There are two additional issues to update our APIs with ValueTask/Span/Memory that this will need to be consistent with:

  • Update Socket class dotnet/runtime#938
  • Update UdpClient class dotnet/runtime#864
api-suggestion area-System.Net.Sockets

Most helpful comment

We have a service acting as a video stream redirector, receiving a stream from some network interface via some transport, and retransmitting it over another, possibly changing the transport.

Currently (on .Net Framework 4.8), we are fully limited by GC throughput at around 800 Mbps worth of stream redirection bandwidth. We are getting above the 50% time paused in GC, and we can't keep up with the incoming data, introducing packet losses. We have pooled pretty much everything under our control and 95%+ of the remaining allocations are caused by Socket. In our case we currently rely on the ReceiveFromAsync and BeginSend codepaths.

I understand some work in .Net Core was done that will certainly reduce those allocations, but the big per-receive allocations are still present: SocketAddress, IPEndPoint etc. Having a better way to do high throughput transmission on UDP sockets would help us a lot.

All 49 comments

If the core issue is repeated conversions from EndPoint to SocketAddress, why not cache it on the EndPoint instead?

And aren't some of the allocations you mention a side-effect of what used to be one implementation being split between multiple assemblies? If that split is resulting in a perf impact, we should consider moving types into the same assembly to avoid the overhead, rather than adding new APIs.

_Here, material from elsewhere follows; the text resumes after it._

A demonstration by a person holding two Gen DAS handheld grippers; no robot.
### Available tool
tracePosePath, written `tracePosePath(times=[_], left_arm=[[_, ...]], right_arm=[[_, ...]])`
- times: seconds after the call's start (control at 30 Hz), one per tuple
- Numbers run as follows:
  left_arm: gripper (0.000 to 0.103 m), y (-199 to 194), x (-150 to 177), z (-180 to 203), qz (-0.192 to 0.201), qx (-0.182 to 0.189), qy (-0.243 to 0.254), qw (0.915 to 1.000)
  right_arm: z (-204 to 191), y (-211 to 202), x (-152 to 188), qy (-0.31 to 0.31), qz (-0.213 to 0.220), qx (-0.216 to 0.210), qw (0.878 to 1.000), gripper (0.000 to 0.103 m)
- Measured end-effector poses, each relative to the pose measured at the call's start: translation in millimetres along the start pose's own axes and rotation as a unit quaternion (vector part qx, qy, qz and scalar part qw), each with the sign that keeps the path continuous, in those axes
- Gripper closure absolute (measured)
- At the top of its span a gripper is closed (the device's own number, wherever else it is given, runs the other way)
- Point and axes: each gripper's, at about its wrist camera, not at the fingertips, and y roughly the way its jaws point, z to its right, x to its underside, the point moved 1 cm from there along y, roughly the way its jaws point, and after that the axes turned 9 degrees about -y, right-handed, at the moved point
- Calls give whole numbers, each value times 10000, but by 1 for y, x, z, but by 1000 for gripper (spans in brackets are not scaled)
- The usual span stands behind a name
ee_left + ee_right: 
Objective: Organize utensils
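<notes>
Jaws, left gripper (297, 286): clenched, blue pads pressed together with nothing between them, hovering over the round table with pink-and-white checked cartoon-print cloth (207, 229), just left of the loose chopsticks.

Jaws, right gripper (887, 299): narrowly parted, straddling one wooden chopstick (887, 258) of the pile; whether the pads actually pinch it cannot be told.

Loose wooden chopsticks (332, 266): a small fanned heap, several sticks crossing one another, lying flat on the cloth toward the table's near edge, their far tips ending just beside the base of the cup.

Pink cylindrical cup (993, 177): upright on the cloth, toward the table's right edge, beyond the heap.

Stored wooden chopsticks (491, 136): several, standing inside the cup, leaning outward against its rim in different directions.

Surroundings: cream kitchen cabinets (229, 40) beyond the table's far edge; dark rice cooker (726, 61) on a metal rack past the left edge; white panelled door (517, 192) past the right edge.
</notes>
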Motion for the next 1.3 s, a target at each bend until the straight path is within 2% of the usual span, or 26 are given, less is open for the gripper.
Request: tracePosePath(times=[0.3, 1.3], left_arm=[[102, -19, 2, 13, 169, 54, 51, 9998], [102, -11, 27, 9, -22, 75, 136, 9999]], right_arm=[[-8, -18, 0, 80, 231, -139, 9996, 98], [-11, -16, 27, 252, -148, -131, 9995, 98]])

Also, we separately want ValueTask/Memory-based APIs for UDP. Are you proposing that these be them? Would we not also have EndPoint-based APIs?

This feels to me like it's breaking an abstraction that shouldn't be broken, and we should have exhausted every other avenue before doing so.

If the core issue is repeated conversions from EndPoint to SocketAddress, why not cache it on the EndPoint instead?

Yes, I considered this option. We've been careful to make defensive copies when using EndPoint, which indicates to me that this could be a subtly breaking behavior change if sendto was suddenly not doing this. Also, given that EndPoint has Serialize and Create to enable EndPoint / sockaddr translation, it looks like a decision was made to explicitly not bake things into a single class -- I'd love some background knowledge on this if you've got it.

And aren't some of the allocations you mention a side-effect of what used to be one implementation being split between multiple assemblies? If that split is resulting in a perf impact, we should consider moving types into the same assembly to avoid the overhead, rather than adding new APIs.

Agreed, this is one of my open questions. I don't really see a downside to merging at least System.Net.Primitives and System.Net.Sockets, but I don't have the background on why they were split in the first place. If you have any knowledge here it would be helpful. Doing so would help us cut out many of these allocations.

Also, we separately want ValueTask/Memory-based APIs for UDP. Are you proposing that these be them?

No, that is not part of this proposal. We should of course make both proposals consistent if it moves forward.

This feels to me like it's breaking an abstraction that shouldn't be broken, and we should have exhausted every other avenue before doing so.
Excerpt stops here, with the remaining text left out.